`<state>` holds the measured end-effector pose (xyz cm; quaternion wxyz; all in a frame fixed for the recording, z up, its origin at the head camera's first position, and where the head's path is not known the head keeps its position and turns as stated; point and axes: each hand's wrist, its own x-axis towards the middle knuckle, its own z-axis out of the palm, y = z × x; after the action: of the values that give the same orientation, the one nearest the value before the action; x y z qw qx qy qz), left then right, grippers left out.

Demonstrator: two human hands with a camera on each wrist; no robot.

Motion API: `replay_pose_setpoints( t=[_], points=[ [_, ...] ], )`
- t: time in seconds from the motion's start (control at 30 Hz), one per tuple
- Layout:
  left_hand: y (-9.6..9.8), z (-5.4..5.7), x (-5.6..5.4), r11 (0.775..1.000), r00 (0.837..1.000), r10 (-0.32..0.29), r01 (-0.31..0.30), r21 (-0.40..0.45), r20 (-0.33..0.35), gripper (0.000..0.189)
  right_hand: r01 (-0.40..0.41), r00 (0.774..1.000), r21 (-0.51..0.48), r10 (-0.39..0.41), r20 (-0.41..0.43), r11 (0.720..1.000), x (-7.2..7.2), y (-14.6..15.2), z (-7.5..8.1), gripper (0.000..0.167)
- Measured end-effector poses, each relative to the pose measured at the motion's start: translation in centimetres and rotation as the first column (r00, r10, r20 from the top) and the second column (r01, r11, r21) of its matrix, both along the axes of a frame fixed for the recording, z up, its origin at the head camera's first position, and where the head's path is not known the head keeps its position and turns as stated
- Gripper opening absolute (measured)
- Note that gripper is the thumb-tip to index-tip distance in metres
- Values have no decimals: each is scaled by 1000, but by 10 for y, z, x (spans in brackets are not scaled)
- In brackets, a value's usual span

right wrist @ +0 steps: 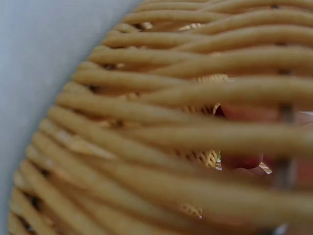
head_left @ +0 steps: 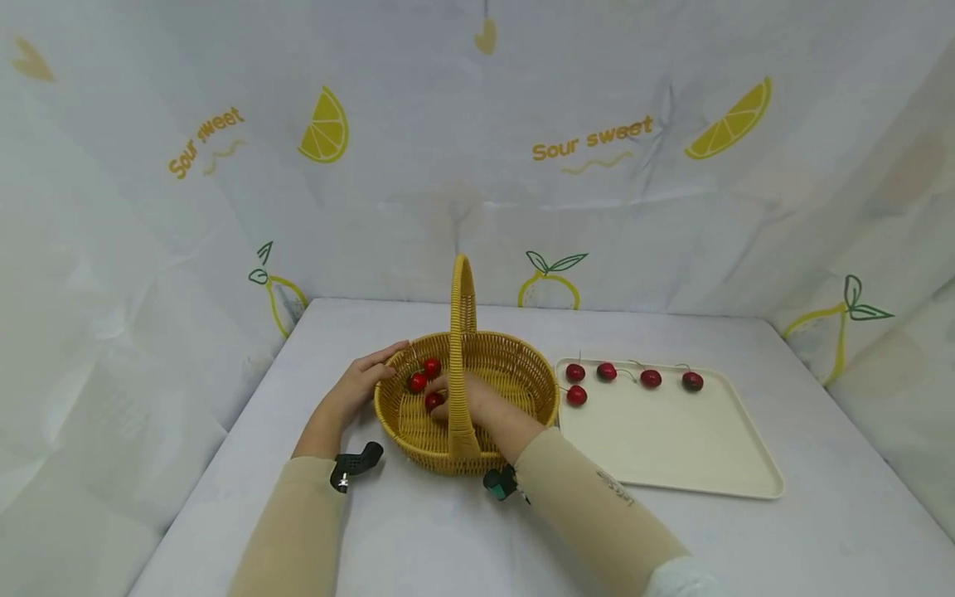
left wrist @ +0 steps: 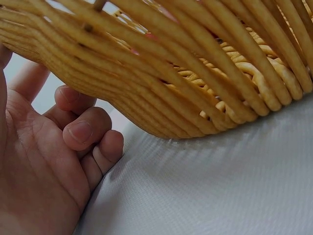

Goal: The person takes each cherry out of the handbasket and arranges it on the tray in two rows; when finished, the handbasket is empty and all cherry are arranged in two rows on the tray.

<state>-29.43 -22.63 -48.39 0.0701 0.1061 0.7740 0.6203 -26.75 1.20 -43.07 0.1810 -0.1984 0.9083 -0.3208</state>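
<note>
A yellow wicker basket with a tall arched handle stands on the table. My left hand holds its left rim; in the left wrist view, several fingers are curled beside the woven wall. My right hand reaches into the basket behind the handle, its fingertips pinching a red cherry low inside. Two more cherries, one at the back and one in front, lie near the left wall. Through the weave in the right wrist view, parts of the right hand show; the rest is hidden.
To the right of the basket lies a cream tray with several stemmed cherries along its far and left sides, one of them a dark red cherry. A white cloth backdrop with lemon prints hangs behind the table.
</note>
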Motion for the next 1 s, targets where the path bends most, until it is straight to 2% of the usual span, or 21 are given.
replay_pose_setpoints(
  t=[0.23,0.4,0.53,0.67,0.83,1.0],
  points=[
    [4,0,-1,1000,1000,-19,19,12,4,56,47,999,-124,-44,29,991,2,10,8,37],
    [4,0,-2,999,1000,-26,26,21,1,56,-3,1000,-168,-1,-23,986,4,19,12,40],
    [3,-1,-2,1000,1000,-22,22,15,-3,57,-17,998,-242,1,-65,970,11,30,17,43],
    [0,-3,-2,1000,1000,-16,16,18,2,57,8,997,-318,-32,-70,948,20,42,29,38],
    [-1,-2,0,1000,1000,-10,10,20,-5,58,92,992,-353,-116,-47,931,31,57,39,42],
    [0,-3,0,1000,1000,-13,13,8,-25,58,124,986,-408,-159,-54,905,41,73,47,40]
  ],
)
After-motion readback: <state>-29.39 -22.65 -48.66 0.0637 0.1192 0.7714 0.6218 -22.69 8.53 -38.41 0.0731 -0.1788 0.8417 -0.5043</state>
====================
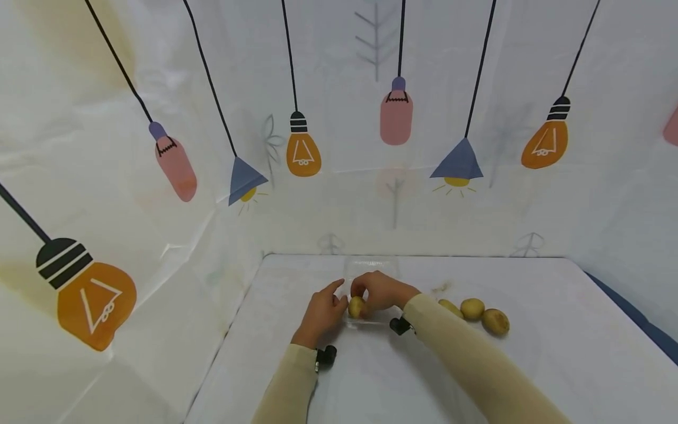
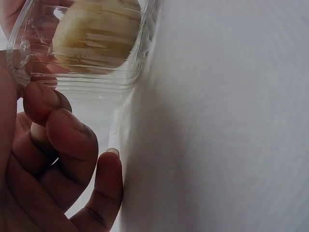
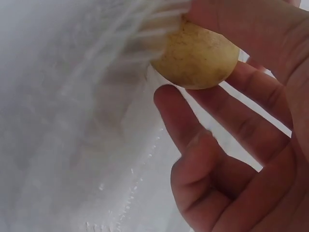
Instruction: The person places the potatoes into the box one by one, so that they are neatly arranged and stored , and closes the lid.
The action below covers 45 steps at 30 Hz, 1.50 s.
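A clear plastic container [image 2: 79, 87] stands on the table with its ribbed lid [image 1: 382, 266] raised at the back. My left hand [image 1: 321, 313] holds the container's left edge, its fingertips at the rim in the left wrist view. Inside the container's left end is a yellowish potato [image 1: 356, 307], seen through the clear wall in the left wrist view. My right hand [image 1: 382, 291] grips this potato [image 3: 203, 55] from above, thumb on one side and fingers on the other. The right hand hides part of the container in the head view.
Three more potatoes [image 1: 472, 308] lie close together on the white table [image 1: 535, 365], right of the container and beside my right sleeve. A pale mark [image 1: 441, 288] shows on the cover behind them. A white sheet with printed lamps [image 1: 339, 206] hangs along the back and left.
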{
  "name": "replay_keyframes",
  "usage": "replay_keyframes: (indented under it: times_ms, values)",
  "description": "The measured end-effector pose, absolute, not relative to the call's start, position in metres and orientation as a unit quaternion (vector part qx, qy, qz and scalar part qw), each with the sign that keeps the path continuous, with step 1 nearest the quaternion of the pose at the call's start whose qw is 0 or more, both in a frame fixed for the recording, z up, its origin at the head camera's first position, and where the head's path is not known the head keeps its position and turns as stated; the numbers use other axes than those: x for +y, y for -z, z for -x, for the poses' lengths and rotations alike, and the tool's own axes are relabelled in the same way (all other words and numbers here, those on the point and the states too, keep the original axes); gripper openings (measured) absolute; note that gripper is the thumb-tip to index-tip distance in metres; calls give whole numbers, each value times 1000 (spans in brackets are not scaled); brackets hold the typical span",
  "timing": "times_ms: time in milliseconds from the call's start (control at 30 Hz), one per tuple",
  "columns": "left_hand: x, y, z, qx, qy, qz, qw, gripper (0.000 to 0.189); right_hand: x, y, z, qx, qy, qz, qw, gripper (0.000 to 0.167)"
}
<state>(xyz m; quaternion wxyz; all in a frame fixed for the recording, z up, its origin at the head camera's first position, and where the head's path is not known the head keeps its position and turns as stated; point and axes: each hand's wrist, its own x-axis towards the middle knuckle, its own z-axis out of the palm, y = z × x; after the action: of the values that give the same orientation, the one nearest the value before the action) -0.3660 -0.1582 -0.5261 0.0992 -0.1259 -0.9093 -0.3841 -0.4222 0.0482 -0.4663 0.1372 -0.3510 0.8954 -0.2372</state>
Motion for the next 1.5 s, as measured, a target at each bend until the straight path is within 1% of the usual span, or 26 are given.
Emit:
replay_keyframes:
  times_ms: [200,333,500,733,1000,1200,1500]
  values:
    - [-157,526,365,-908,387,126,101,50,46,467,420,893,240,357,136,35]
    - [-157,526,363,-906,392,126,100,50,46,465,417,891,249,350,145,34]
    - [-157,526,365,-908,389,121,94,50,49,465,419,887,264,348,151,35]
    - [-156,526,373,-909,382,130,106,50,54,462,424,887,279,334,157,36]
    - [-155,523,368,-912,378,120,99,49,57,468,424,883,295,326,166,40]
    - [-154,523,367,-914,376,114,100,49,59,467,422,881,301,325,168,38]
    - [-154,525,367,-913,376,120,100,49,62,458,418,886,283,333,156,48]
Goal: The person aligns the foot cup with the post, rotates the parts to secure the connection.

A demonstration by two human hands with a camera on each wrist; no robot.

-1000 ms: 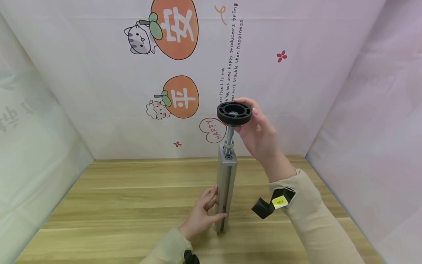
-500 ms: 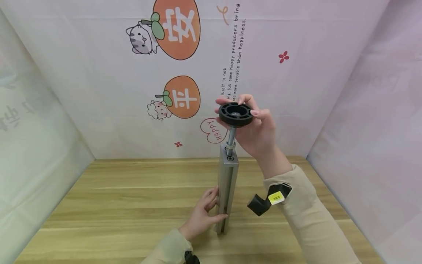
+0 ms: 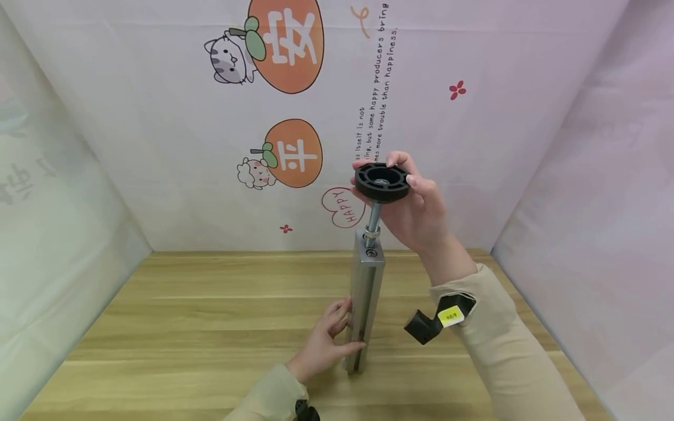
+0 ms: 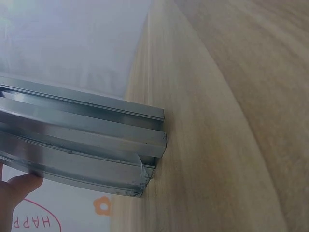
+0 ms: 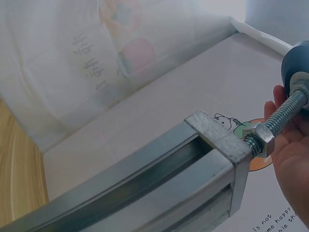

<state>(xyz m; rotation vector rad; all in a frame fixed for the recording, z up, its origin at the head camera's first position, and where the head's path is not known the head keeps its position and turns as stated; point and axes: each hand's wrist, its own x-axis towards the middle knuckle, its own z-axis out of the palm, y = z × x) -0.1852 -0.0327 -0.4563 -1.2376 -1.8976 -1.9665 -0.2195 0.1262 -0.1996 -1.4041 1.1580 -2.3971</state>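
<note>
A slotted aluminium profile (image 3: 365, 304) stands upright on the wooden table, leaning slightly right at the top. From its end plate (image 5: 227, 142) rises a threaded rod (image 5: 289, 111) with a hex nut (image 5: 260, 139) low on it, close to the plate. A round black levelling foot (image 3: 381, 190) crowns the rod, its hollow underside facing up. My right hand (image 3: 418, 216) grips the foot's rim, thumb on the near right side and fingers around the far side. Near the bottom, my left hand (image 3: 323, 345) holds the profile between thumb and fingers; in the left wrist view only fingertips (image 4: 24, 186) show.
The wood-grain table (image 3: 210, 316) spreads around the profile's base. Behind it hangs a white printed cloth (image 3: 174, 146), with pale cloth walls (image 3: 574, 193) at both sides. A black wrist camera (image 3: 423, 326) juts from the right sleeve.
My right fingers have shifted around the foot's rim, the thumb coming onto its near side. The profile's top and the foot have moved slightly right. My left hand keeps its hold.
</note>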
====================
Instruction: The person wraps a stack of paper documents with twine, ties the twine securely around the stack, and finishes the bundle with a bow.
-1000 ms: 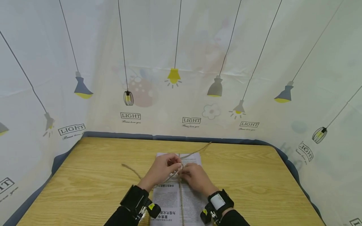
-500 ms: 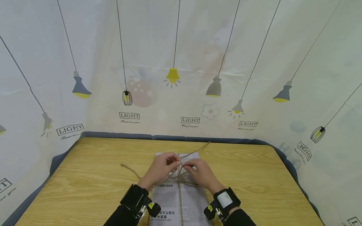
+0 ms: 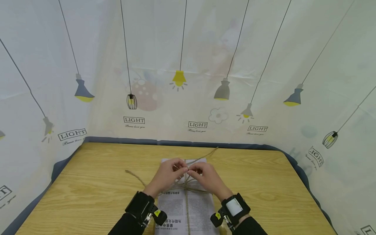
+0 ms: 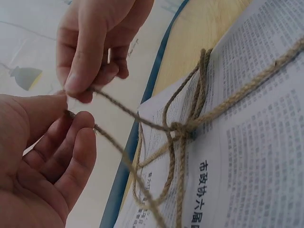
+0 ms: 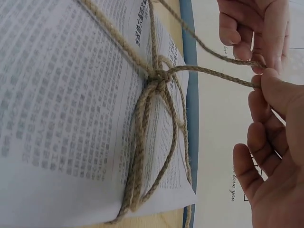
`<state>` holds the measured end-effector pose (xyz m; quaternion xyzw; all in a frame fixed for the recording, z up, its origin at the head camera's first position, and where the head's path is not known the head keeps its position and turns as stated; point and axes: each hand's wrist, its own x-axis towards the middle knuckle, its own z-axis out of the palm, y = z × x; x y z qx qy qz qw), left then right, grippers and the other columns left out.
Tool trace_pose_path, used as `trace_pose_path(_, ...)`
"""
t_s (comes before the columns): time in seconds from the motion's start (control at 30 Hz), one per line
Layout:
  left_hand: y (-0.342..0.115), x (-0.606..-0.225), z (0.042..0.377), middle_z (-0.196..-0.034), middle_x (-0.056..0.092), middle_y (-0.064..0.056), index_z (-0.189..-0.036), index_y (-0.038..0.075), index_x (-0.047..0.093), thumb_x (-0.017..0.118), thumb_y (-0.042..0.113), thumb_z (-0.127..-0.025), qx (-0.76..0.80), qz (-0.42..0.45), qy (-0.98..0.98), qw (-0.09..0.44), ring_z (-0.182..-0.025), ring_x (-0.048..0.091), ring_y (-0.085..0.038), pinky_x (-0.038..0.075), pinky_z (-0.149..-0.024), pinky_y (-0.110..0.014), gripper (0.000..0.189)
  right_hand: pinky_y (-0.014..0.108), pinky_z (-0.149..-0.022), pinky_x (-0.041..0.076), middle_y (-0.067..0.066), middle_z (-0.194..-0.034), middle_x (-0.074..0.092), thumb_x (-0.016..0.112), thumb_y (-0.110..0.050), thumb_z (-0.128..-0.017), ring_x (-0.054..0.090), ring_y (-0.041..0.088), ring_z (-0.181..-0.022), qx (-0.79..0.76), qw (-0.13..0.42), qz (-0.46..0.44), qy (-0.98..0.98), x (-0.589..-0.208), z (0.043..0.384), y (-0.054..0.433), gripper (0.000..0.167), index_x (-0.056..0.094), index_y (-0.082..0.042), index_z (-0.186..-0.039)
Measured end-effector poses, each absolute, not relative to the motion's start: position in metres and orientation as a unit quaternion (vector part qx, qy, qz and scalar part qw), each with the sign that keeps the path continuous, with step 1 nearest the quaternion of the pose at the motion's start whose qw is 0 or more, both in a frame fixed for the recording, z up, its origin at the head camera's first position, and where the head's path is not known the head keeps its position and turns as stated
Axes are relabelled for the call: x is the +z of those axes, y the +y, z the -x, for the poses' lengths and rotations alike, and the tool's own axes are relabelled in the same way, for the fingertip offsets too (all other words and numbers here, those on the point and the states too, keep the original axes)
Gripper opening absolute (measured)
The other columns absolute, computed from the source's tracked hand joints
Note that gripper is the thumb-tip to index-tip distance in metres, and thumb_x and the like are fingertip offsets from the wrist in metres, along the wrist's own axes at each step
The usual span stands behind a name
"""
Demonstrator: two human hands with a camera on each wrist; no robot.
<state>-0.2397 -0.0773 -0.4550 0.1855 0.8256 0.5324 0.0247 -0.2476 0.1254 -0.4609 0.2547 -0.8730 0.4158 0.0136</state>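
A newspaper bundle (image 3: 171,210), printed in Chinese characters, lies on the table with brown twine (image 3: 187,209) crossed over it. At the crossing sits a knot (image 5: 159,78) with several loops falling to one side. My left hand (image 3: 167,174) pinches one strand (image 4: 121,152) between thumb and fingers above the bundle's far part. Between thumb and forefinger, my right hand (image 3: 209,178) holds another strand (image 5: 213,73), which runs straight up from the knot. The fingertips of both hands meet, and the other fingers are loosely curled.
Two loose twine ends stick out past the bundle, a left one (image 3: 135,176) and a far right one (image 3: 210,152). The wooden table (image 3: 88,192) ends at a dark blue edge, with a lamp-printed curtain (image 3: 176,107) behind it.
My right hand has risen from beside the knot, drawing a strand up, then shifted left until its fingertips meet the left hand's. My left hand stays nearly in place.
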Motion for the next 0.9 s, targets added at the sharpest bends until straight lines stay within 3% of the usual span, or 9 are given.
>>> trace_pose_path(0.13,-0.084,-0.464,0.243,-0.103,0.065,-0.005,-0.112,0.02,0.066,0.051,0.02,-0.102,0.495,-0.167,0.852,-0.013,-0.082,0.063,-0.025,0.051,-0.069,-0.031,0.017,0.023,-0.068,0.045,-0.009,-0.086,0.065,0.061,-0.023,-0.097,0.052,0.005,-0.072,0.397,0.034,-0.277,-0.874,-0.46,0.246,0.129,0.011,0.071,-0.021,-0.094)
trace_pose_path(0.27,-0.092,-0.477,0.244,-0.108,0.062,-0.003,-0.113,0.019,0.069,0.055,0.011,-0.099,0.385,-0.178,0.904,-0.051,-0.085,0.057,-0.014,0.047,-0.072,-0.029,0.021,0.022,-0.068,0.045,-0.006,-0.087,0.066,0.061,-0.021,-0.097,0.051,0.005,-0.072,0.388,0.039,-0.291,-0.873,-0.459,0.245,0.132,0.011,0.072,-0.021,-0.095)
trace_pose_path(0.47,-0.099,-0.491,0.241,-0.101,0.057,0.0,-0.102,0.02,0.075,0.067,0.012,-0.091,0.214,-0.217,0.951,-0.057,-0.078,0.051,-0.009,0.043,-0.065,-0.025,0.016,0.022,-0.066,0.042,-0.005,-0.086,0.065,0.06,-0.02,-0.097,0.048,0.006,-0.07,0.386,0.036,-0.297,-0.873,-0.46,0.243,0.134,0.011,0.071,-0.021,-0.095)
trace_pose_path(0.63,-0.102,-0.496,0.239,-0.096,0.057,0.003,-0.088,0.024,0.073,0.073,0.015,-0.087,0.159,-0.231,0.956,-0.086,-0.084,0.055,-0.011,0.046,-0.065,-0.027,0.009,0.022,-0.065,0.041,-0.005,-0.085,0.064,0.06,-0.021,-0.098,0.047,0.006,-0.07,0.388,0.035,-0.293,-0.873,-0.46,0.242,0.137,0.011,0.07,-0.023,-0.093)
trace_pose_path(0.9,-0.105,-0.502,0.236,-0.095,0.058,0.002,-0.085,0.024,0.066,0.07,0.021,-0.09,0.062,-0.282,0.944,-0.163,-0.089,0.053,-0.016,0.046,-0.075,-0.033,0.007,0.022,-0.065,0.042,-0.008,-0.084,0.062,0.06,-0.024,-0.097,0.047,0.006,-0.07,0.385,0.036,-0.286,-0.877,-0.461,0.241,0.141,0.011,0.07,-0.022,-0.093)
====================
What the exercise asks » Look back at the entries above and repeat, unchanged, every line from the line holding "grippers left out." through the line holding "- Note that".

Result for this exercise »
`<state>` holds the measured end-effector pose (xyz cm; quaternion wxyz; all in a frame fixed for the recording, z up, its origin at the head camera's first position, and where the head's path is not known the head keeps its position and turns as stated; point and axes: each hand's wrist, its own x-axis towards the middle knuckle, its own z-axis out of the palm, y = z × x; after the action: of the values that give the same orientation, the one nearest the value before the action; x y z qw qx qy qz), left then right, grippers left out.

Demonstrator: two human hands with a camera on each wrist; no robot.

Motion API: `replay_pose_setpoints( t=[_], points=[ [_, ...] ], )`
- t: time in seconds from the motion's start (control at 30 Hz), one per tuple
- Layout:
  left_hand: y (-9.6..9.8), z (-5.4..5.7), x (-5.6..5.4), r11 (0.775..1.000), r00 (0.837..1.000), r10 (-0.32..0.29), r01 (-0.31..0.30), r21 (-0.40..0.45), r20 (-0.33..0.35), gripper (0.000..0.189)
  right_hand: r01 (-0.40..0.41), r00 (0.774..1.000), r21 (-0.51..0.48), r10 (-0.39..0.41), r20 (-0.41..0.43), r11 (0.720..1.000), x (-7.2..7.2), y (-14.6..15.2), z (-7.5..8.1), gripper (0.000..0.167)
- Measured end-effector poses, each relative to the pose measured at the motion's start: translation in centimetres and rotation as the first column (r00, r10, r20 from the top) and the second column (r01, r11, r21) of its matrix, both along the axes of a frame fixed for the recording, z up, its origin at the head camera's first position, and where the head's path is not known the head keeps its position and turns as stated
- Gripper opening absolute (measured)
- Note that gripper is the thumb-tip to index-tip distance in metres

The answer has been given, and the exercise is complete.